### Task details
Everything in the listing below from the line containing "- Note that" through the line containing "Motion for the" must be repeated exactly; the remaining lines are not wanted.
(Available data Opens)
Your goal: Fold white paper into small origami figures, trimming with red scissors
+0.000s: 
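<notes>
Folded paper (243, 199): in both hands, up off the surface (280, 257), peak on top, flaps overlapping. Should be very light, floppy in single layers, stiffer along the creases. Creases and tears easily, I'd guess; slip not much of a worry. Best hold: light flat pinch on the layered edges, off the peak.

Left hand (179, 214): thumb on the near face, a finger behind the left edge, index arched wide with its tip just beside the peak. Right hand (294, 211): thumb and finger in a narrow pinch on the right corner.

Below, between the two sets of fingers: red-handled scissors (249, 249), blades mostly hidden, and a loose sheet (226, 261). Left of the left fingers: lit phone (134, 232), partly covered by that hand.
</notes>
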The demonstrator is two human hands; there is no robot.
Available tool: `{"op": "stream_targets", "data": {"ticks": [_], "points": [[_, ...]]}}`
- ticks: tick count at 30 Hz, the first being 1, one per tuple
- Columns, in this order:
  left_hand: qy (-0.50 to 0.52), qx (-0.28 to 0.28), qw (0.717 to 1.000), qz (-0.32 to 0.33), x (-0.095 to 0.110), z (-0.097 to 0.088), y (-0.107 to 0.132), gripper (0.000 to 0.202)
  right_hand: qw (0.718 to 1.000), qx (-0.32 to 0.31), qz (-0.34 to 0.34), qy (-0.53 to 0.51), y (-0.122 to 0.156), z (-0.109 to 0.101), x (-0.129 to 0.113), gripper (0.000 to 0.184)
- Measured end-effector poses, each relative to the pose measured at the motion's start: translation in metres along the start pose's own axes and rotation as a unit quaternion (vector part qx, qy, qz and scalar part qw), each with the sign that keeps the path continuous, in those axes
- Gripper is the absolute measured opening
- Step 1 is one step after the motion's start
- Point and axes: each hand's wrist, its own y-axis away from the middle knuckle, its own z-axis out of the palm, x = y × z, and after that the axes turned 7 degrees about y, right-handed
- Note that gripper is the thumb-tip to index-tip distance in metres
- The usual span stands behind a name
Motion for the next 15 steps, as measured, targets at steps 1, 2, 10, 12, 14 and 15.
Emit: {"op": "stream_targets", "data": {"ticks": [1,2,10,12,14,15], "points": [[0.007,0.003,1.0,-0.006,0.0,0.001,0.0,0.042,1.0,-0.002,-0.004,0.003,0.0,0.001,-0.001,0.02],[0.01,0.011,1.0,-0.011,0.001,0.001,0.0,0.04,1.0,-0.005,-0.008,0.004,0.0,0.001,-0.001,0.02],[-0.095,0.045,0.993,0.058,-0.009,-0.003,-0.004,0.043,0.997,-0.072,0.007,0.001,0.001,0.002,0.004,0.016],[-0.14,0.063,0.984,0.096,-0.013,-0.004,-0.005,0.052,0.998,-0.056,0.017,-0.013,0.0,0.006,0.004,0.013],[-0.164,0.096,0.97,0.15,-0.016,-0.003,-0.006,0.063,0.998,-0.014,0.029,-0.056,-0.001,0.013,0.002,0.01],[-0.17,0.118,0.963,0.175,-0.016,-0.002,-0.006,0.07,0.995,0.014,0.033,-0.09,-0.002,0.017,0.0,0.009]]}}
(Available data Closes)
### Answer box
- Note that gripper is the thumb-tip to index-tip distance in metres
- The usual span stands behind a name
Motion for the next 15 steps, as measured, targets at steps 1, 2, 10, 12, 14 and 15.

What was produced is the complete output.